Work to be completed
Tell how many lines in the data below contain "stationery", using one number as the whole reply.

Data to process
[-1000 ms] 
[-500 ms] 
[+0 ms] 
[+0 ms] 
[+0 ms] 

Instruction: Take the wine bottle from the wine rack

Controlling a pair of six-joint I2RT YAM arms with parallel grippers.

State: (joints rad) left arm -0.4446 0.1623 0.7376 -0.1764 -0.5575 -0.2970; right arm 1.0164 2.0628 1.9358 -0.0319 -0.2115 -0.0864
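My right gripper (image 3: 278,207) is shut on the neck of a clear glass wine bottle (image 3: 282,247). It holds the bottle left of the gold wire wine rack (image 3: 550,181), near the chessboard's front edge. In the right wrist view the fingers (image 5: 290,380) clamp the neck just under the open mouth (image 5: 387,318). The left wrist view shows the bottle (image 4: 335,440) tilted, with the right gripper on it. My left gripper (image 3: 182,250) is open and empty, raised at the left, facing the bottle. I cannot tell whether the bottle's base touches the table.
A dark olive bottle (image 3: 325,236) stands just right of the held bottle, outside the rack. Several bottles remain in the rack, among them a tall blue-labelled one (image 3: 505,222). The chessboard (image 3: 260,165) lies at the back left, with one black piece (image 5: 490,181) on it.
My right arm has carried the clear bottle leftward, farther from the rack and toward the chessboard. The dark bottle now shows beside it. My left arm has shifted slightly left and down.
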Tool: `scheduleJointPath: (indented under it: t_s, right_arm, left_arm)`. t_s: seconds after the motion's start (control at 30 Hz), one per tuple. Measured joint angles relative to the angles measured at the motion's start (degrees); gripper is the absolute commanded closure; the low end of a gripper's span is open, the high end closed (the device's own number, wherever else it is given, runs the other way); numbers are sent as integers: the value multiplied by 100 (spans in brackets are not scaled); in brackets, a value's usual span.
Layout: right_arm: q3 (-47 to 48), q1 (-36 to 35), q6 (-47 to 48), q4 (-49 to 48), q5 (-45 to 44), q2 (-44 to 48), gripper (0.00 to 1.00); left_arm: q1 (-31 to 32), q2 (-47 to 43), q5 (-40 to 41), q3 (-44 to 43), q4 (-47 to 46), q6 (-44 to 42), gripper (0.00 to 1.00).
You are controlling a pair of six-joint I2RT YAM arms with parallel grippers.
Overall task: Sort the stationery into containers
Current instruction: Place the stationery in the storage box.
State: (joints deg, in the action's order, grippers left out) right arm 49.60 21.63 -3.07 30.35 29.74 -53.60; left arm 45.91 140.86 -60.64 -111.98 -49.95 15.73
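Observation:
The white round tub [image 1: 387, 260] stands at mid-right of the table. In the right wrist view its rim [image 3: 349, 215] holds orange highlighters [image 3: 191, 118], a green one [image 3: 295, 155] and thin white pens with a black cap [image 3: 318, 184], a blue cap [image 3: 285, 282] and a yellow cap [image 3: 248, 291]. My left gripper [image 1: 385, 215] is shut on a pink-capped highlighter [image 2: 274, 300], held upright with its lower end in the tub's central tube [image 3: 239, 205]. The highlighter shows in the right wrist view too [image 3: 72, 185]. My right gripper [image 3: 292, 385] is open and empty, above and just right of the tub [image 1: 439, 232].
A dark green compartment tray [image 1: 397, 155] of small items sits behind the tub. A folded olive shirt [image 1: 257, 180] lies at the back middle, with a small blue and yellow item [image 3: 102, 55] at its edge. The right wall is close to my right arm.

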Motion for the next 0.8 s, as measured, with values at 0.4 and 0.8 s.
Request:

Reply to the exercise
2